Anode Preparation Strategies for the Electrocatalytic Oxidation of Water Based on Strong Interactions between Multiwalled Carbon Nanotubes and Cationic Acetylammonium Pyrene Moieties in Aqueous Solutions.

Abstract

A strategy is reported for the immobilization of iridium-based water oxidation catalyst 3 onto fluorine-doped tin oxide (FTO) anodes evaluated for the electrocatalytic oxidation of H2 O. The strategy is based on noncovalent π-π interactions between multiwalled carbon nanotubes (MWCNTs) and the cationic acetylammonium pyrene moiety (Pyr+ ) covalently attached to a NHC IrCp*Cl2 catalytically active center (NHC=N-heterocyclic carbene, Cp*=C5 Me5 ). The dispersive properties of the Pyr+ moiety in compound 3 leads to the formation of stable MWCNT dispersions in aqueous solutions.
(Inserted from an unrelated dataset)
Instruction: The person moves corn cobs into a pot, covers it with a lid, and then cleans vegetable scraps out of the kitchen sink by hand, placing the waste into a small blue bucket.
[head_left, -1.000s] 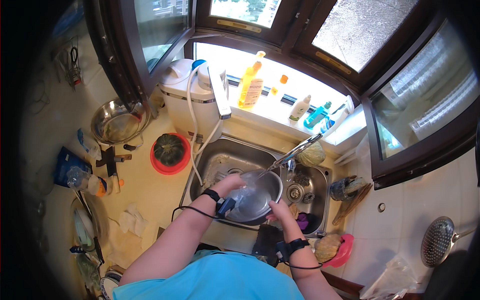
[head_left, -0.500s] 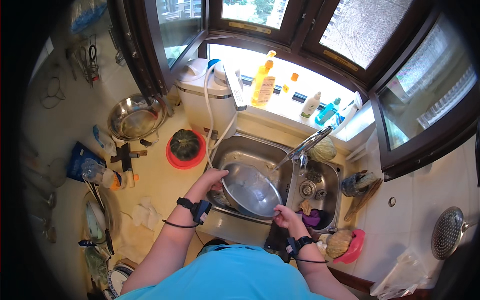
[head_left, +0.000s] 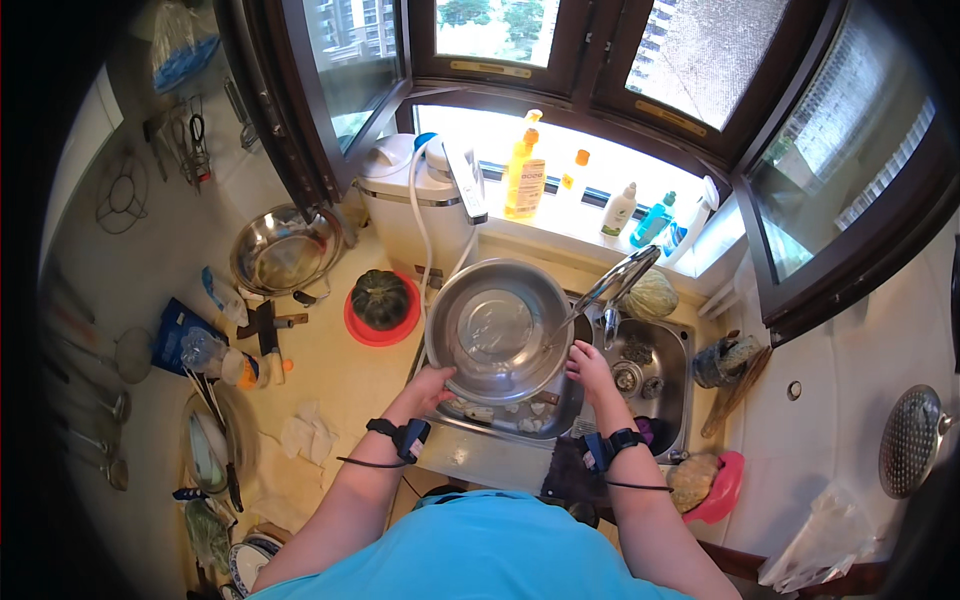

In addition, the MWCNT/3 assembly shows activity in the Ce4+ -driven oxidation of H2 O. FTO/MWCNT/3 anodes show increased current densities when used as a working electrode for the electrocatalytic oxidation of H2 O. At higher anodic polarizations initially high current densities were achieved; however, these currents prove to be non-sustained due to delamination and degradation of the catalytically active surface. The immobilization strategy is limited to applications below 1.4 V vs normal hydrogen electrode (NHE) as oxidation of the pyrene backbone is evident at higher potentials.